Kabupaten yang ditetapkan sebagai taman nasional itu tersohor sebagai surga lokasi penyelaman di samping Bunaken, Sulawesi Utara; dan Raja Ampat, Papua. Di perairan taman nasional itu, menurut situs dephut.go.id, terdapat 25 gugusan terumbu karang, 112 jenis karang dari 13 famili, dan 93 jenis ikan.

Namun, keindahan Wakatobi tidak hanya ada di dalam air, melainkan juga di daratan. Salah satunya ada di Bukit Tomea di Desa Kahyanga, Pulau Tomea. Puncak bukit itu adalah padang savana hijau nan luas. ”Di musim kering, savana ini berwarna coklat kemerahan,” ujar Saharuddin, penduduk Tomea.

Di puncak Bukit Tomea, kita juga bisa menemukan fosil kima raksasa dan gugusan batu karang yang bertebaran di mana-mana. Kemungkinan, puncak bukit ini dulunya adalah dasar laut.

Kami duduk di atas fosil batu karang memandang Laut Flores yang berwarna biru gelap. Dari situ, kami menikmati pemandangan matahari tenggelam nan romantis sambil menikmati kasuami dan ikan parende goreng, makanan khas di Wakatobi.

Kasuami adalah singkong yang diparut kemudian dikukus. Ini adalah makanan pokok masyarakat Wakatobi selain nasi.

Ketika hari mulai gelap, kami kembali ke penginapan dan melewati malam di Tomea yang tenang. Debur ombak dan suara angin terdengar lamat-lamat seperti orkestra alam.

Lumba-lumba

Bagaimana menjangkau Tomea? Dari Jakarta naik pesawat menuju Makassar dan melanjutkan penerbangan ke Pulau Wangi-Wangi, ibu kota Kabupaten Wakatobi. Di Wangi-Wangi, kita harus menginap satu hari di hotel atau penginapan untuk menunggu kapal cepat ke Tomea esok harinya.

Kapal tersebut berangkat pukul 10.00 dari pelabuhan di Wanci yang berada di tengah permukiman suku Bajau. Tiket dibanderol Rp 100.000.

Perjalanan berlangsung dua-tiga jam mengarungi Laut Banda. Jika beruntung, Anda akan menemukan sekawanan lumba-lumba sedang bermain-main di laut. Di musim-musim tertentu, bahkan, Anda bisa melihat paus.

Kapal tersebut tiba di Pelabuhan Usuku pada tengah hari. Kadang, kapal merapat di Pelabuhan Waha. Di pelabuhan, rombongan pengojek dan sopir taksi (angkot) menyambut kedatangan kami. Selain itu, ada beberapa perempuan yang menawarkan kain tenun khas Tomea yang berwarna terang.
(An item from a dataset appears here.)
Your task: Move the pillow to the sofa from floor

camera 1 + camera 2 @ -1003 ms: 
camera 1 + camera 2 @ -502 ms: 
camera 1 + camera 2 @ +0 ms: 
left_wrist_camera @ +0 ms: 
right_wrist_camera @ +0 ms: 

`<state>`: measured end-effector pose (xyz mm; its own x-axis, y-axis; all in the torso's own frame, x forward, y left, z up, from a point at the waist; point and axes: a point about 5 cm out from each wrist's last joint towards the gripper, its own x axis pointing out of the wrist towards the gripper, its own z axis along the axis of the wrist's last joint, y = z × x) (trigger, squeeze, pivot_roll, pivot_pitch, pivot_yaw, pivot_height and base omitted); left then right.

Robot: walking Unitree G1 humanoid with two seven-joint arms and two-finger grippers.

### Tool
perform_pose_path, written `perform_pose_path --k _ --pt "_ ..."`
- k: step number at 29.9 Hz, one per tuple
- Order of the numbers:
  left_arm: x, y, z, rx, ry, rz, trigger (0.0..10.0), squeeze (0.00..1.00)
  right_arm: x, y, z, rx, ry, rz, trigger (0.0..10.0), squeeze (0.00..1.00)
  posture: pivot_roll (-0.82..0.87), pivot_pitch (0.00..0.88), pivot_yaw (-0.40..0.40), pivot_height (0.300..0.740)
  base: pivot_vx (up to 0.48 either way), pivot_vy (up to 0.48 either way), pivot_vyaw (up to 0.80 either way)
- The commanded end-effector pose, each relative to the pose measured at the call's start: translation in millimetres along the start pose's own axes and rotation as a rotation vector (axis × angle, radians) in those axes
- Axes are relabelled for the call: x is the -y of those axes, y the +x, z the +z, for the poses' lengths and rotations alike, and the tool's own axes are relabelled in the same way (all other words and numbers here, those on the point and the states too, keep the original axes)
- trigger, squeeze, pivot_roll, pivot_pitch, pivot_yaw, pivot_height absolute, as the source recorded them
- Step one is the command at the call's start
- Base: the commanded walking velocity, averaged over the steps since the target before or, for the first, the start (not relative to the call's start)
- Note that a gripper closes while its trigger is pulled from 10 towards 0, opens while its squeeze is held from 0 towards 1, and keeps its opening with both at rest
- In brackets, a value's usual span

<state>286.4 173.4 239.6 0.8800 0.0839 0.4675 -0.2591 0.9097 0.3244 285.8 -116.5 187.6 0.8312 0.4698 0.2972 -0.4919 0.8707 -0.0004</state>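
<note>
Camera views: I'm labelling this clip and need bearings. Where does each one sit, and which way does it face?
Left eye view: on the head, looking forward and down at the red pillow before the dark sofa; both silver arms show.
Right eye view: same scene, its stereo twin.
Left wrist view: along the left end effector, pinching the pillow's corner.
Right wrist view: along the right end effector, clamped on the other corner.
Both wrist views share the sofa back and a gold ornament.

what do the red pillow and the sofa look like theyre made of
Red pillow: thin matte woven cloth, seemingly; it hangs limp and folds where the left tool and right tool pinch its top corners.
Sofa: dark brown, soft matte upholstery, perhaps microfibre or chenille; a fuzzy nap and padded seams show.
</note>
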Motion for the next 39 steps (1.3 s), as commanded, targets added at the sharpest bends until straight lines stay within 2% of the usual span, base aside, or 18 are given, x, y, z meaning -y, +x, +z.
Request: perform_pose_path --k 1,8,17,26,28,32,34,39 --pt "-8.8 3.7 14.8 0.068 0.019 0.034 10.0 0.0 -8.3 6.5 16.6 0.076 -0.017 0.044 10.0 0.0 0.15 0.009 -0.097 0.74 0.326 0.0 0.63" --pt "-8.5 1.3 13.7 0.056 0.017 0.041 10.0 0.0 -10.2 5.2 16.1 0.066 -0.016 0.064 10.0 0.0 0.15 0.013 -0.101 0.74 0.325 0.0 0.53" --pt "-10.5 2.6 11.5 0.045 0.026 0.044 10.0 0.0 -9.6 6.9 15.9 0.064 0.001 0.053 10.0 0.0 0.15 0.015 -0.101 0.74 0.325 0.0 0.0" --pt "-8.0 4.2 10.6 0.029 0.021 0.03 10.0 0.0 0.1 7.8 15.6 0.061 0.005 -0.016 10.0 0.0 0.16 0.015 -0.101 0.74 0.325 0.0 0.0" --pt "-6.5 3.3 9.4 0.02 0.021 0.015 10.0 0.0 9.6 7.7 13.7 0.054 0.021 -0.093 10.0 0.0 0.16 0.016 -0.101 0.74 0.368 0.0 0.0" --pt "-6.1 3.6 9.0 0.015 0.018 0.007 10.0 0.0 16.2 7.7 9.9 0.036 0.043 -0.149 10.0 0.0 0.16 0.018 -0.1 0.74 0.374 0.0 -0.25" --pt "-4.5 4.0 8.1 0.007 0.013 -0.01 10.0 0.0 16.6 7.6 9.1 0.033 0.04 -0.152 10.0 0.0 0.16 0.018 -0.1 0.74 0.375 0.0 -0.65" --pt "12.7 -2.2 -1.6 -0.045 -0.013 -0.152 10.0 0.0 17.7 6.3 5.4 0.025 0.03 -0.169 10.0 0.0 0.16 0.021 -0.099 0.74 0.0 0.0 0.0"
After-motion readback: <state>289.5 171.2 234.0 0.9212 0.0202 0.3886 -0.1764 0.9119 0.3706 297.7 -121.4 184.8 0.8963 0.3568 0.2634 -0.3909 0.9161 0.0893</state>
Dari pelabuhan, kami langsung menuju Pantai Teetimu di Desa Kulati. Pantai berpasir putih bersih itu tersembunyi di antara lembah-lembah bukit karang. Suasananya agak sepi. Hanya ada anak-anak yang berenang di pantai berombak tenang itu dan beberapa nelayan yang sedang mencari ikan karang dan kima.

Mereka bilang, laut itu kulkas raksasa. Jika mereka lapar, mereka tinggal pergi ke laut untuk menyomot beberapa hewan yang ada di pantai dan menyantapnya saat itu juga.
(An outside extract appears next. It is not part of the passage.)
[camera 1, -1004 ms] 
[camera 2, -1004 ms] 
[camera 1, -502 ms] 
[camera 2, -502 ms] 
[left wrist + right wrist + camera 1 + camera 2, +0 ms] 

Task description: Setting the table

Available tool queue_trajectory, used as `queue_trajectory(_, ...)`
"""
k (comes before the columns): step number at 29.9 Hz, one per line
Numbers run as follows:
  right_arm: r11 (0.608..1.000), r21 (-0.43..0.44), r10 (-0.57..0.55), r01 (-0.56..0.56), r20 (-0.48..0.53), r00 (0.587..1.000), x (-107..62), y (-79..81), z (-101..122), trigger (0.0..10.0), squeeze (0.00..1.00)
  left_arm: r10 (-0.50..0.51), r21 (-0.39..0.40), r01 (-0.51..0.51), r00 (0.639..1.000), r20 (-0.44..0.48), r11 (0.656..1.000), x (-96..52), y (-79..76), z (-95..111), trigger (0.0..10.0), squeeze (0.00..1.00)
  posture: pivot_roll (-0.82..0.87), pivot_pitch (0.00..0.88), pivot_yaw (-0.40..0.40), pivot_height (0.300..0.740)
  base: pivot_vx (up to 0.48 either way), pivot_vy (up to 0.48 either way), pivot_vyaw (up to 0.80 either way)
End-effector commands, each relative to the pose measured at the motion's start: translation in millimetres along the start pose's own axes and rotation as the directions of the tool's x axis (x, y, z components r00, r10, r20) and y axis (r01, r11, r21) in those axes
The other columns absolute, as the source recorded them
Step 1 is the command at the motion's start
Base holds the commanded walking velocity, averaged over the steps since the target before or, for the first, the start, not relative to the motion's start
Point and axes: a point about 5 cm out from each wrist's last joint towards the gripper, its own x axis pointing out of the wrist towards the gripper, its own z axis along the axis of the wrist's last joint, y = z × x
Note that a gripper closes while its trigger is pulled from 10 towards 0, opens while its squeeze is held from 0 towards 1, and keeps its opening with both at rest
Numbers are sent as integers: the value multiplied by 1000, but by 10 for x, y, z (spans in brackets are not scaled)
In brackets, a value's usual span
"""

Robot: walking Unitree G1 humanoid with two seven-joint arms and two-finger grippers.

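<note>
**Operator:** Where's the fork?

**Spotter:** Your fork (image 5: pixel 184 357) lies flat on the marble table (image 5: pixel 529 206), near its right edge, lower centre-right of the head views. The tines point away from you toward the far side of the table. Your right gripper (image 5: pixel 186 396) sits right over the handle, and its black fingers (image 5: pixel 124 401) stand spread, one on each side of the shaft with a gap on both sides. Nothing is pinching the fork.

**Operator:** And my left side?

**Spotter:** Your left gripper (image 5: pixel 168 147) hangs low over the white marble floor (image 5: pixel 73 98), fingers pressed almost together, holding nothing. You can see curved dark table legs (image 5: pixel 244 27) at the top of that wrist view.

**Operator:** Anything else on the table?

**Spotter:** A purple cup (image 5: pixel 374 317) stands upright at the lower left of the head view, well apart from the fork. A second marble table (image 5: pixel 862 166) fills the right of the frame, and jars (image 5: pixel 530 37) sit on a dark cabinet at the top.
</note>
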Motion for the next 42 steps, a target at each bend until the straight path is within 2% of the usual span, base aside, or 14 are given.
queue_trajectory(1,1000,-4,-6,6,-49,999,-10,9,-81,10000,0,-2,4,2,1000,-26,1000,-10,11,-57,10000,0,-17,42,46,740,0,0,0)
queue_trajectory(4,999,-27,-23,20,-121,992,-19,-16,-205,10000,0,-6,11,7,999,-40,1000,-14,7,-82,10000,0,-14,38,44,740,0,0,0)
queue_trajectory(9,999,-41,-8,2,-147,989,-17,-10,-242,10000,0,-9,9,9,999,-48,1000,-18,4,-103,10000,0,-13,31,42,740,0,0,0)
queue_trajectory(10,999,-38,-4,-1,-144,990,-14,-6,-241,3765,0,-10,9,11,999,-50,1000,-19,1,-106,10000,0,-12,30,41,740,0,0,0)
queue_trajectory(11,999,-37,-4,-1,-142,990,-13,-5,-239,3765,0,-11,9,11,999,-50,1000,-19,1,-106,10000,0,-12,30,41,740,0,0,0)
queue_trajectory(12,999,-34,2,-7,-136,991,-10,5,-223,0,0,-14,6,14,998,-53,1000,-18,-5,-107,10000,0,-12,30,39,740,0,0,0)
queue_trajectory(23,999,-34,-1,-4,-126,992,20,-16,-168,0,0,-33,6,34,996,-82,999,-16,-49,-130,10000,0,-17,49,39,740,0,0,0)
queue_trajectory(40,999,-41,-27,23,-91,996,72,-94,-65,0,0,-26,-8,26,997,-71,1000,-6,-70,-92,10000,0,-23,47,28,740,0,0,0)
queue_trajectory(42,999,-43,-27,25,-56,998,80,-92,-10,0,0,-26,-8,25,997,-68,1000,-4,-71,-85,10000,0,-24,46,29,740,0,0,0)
”Begini cara memakannya,” kata seorang bocah sambil mengeluarkan daging kima dari cangkangnya. Kemudian memerasnya dan melahapnya mentah-mentah. Kami mencobanya. Ternyata enak juga....

Di sekitar Desa Kulati, ada beberapa pantai lainnya yang tidak kalah cantik. Nyiur melambai, pasir putih bersih, karang coklat muda, laut biru toska, dan angin yang terasa segar menyergap kita ketika tiba di sana.